`Oubliée´ par les Nazis, une petite fille juive raconte

L'actualité israélo- palestinienne ne doit pas occulter l'histoire du XXe siècle et de la Shoah aux yeux des jeunes enfants. Parce que ceux-ci n'auront pas l'occasion de rencontrer les derniers témoins de cette catastrophe, il est urgent qu'ils lisent `Oubliée´ par Eva Erben

LAURENCE BERTELS

Oubliée

Eva Erben,

École des loisirs, 140 pp., 8 €. Dès 8 ans.

L'actualité israélo- palestinienne ne doit pas occulter l'histoire du XXe siècle et de la Shoah aux yeux des jeunes enfants. Parce que ceux-ci n'auront pas l'occasion de rencontrer les derniers témoins de cette catastrophe, il est urgent qu'ils lisent `Oubliée´ par Eva Erben.

Publié en Israël en 1981, traduit en allemand en 1996, ce livre vient d'être édité en français à l'École des loisirs grâce à la traduction d'Anne Karila.

Tragique - malgré une fin heureuse - et surtout autobiographique, `Oubliée´ raconte les souvenirs d'une jeune fille juive; souvenirs enfouis pendant de longues années. Nombreux, sans doute le sait-on, sont les Juifs survivants qui ont préféré taire l'horreur vécue dans les camps de concentration le temps de surmonter, dans la mesure du possible, la surréaliste réalité.

Tardif, le geste de l'auteur n'en est pas moins essentiel. Son `petit´ livre est de ceux qui suscitent de grands bouleversements. Depuis le jour de sa parution en Israël, puis en Allemagne et en République tchèque, il a généré un travail de mémoire d'une ampleur surprenante.

Eva Erben vit actuellement en Israël. Elle est mère d'un petit garçon et déjà grand-mère de ses grands enfants.

Un jour, en 1979, elle monte la garde à l'entrée de l'école de son fils après la vague d'attentats qui vient de prendre pour cible les établissements scolaires d'Israël. L'institutrice lui demande alors de venir raconter son passé de déportée juive aux enfants de la classe de son fils. Et son récit commence, en toute logique, par les souvenirs heureux d'une fillette née en 1930 en Tchécoslovaquie, pays envahi par les Nazis en 1939.

Suivront très rapidement l'arrestation d'Eva et de ses parents, les premières années à Theresienstadt où, la vie proche de l'enfer au regard des innocentes années de l'enfance, ressemblait presque au paradis à côté des mois passés, plus tard, à Auschwitz. Là moururent l'un après l'autre ses deux parents tandis qu'elle survécut, `oubliée´ dans une botte de foin où elle avait passé la nuit.
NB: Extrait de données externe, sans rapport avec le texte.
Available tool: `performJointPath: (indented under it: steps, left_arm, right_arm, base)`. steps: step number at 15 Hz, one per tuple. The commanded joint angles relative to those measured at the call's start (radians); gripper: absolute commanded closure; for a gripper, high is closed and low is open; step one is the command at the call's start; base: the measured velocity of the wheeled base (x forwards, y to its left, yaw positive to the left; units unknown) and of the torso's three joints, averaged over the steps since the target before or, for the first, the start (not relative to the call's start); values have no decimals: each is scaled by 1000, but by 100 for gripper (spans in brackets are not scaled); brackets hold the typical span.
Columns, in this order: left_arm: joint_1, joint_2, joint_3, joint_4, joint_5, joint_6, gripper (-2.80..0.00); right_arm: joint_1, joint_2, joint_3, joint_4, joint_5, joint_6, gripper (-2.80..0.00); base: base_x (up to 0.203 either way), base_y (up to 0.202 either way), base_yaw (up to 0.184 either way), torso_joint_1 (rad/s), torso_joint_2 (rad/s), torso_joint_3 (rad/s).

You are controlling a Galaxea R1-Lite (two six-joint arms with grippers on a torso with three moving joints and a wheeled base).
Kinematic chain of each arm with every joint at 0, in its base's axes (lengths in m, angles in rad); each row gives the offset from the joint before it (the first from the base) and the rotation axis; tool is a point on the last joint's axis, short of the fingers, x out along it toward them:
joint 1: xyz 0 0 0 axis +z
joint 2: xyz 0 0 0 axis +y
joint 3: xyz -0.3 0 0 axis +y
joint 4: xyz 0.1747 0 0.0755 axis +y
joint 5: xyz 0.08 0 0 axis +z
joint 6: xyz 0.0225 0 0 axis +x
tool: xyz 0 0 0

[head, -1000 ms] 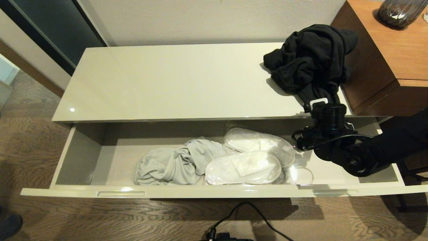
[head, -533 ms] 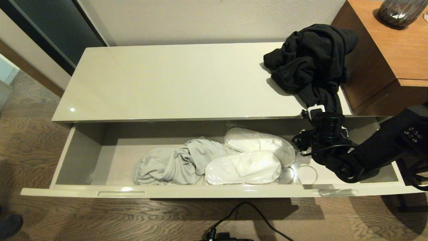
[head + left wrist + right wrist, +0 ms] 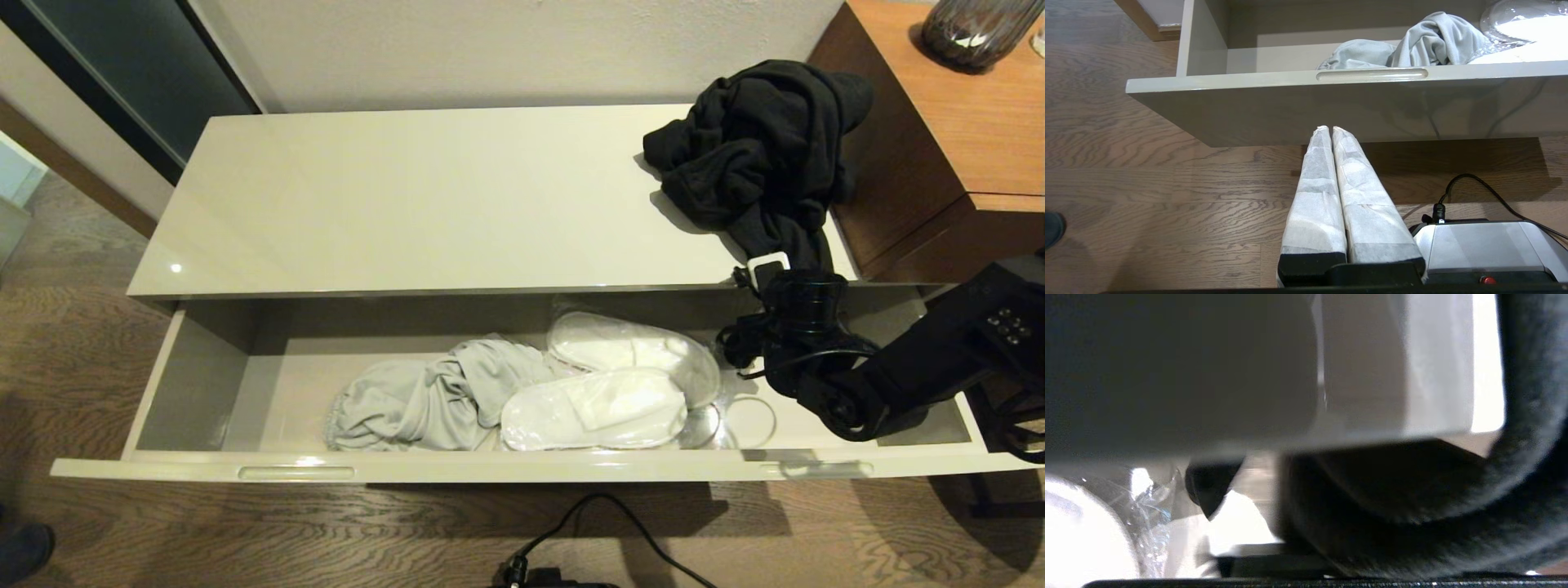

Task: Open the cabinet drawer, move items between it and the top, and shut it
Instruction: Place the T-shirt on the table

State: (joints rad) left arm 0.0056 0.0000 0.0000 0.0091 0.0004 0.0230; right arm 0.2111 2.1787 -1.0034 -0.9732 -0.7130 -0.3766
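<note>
The cabinet drawer point(image 3: 522, 467) stands pulled out below the top point(image 3: 441, 196). Inside it lie a light grey garment point(image 3: 424, 400) and two white slippers point(image 3: 596, 408) in clear sleeves. A black garment point(image 3: 751, 147) is heaped on the top's right end, with a strip hanging over the front edge. My right gripper point(image 3: 767, 265) is at that strip, just over the drawer's right part. In the right wrist view black cloth point(image 3: 1453, 518) drapes close across the gripper. My left gripper point(image 3: 1329, 128) is shut and empty, low in front of the drawer's left handle slot point(image 3: 1372, 74).
A taller brown wood unit point(image 3: 963, 139) with a dark vase point(image 3: 976, 28) stands right of the cabinet. A black cable point(image 3: 604, 523) lies on the wood floor before the drawer. The robot's base point(image 3: 1486, 245) sits beside the left gripper.
My right arm has shifted slightly down and toward me at the hanging black strip, and its forearm has risen. The garment heap, the drawer and its contents have not moved.
</note>
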Motion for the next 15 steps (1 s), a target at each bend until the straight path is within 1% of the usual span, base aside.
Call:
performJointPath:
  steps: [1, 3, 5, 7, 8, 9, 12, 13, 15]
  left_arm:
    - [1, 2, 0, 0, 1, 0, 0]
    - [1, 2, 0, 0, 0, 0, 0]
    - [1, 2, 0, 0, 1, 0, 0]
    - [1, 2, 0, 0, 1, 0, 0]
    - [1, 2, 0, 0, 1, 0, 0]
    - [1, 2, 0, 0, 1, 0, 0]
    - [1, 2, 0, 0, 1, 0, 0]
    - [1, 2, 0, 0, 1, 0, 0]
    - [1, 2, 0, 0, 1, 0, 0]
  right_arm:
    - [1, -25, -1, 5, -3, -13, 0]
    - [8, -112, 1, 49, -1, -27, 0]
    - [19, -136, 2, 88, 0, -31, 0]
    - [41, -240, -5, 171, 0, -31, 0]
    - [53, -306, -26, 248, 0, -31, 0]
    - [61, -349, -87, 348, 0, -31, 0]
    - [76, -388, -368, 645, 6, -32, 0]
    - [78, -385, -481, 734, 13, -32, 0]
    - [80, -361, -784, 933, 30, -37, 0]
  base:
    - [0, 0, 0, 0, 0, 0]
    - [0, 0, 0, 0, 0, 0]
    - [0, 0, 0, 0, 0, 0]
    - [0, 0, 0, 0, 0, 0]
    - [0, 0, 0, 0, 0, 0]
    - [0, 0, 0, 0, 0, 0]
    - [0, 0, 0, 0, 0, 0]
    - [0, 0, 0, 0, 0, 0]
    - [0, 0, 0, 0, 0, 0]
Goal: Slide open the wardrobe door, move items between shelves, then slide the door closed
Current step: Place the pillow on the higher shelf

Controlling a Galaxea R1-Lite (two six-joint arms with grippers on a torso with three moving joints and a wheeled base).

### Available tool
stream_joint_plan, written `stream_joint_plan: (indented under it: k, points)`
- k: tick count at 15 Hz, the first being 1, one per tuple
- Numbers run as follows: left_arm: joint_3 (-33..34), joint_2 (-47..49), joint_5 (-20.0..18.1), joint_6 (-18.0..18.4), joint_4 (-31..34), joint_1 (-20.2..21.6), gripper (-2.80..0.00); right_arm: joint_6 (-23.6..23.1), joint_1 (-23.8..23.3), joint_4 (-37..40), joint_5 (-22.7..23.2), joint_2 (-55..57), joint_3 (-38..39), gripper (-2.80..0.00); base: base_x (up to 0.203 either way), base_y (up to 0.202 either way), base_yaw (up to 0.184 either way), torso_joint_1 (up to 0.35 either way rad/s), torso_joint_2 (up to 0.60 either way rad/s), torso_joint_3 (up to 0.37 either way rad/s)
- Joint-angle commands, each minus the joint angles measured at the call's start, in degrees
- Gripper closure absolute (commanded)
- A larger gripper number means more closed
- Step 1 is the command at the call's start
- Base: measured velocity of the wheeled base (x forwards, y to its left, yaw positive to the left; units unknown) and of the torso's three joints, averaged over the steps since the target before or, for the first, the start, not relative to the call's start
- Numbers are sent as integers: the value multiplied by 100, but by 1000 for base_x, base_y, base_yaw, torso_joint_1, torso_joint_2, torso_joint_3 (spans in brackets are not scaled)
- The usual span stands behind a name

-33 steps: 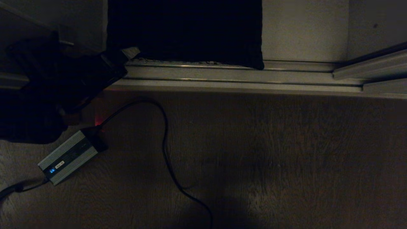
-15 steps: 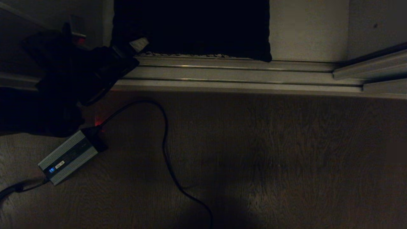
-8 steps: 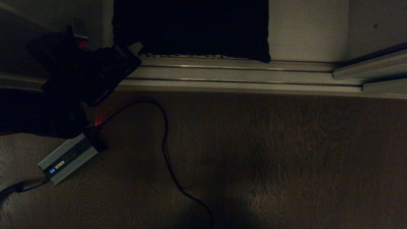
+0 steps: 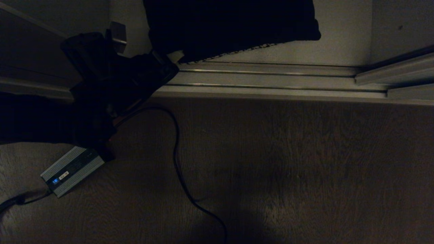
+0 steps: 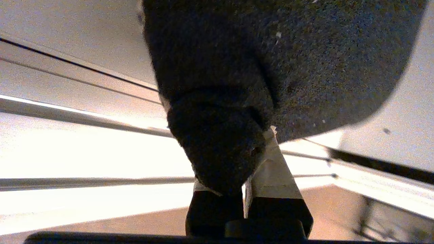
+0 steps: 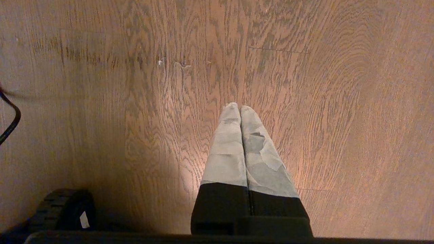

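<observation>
At wardrobe opening, low by floor track: left gripper (image 4: 171, 62) w/ jaws clamped on lower corner of the black cushion (image 4: 230, 27).
Left gripper, wrist view: left gripper (image 5: 244, 183) pinches a bunched corner of black cushion (image 5: 271, 61); pale fingertips (image 5: 274, 173) show just beside the fabric.
Black cushion: dark, plain side to camera, tilted; gripped corner is low, opposite lower corner is raised off the shelf (image 4: 325, 37). A thin patterned edge shows along its bottom seam.
Shelf: pale board inside wardrobe, behind the track; cushion is over it, mostly apart from it on right side.
Floor track (image 4: 271, 79): ribbed pale metal rails, between shelf and wood floor (image 4: 305, 169).
Sliding wardrobe door (image 4: 396, 73): only its pale bottom frame shows at right, angled, well apart from the cushion; opening is uncovered in front of cushion.
Right gripper (image 6: 240, 110): jaws together, nothing between, pointing at wood floor; not in head view.
Power brick (image 4: 72, 171): grey, on floor near left arm, blue light on; black cable (image 4: 176, 159) loops across floor.
Other cushion: not seen in any view.
</observation>
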Motion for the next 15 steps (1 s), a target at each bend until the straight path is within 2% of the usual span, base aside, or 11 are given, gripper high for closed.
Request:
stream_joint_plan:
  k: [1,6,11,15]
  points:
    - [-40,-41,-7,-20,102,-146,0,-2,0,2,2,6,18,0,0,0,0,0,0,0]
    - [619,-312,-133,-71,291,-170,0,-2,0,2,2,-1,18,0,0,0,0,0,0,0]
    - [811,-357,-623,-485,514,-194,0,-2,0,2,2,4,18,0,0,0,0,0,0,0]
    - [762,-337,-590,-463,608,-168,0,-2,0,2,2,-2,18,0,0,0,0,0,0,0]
Voulant écrire le livre pour les enfants, Eva Erben a choisi de ne pas jeter telle quelle la réalité à la face du jeune lecteur. Elle la suggère, l'évoque sans pathos, ne l'édulcore pas non plus.

Que la petite Eva ait passé quatre ans à Theresienstadt permettra en outre aux jeunes lecteurs de découvrir l'ironique histoire de Brundibar monté dans ce camp de concentration par les enfants et adultes artistes enfermés là-bas. Ce camp `privilégié´ servait de propagande aux Nazis qui abusèrent jusqu'à la Croix- Rouge. Pourtant seuls quatre des cent enfants de la Troupe de théâtre de Theresienstadt ont résisté à l'Auschwitz qui les attendait. Quatre dont Eva.

Précieux car il est un des derniers témoignages vivants de cette époque, `Oubliée´ parvient également à évoquer d'heureux souvenirs d'enfance, de belles féminines et maternelles années.

Parfois insoutenable, il raconte aussi la vie d'une fillette sans histoire avant les premiers bruits de bottes et celle d'une adolescente plus mûre après la guerre. Sombre, il n'est pas noir. Et comme l'écrit Mirjam Pressler dans la postface, chacun des récits autobiographiques venus d'Israël peut nous rappeler que derrière le chiffre effrayant des `six millions´, il y a autant d'êtres humains.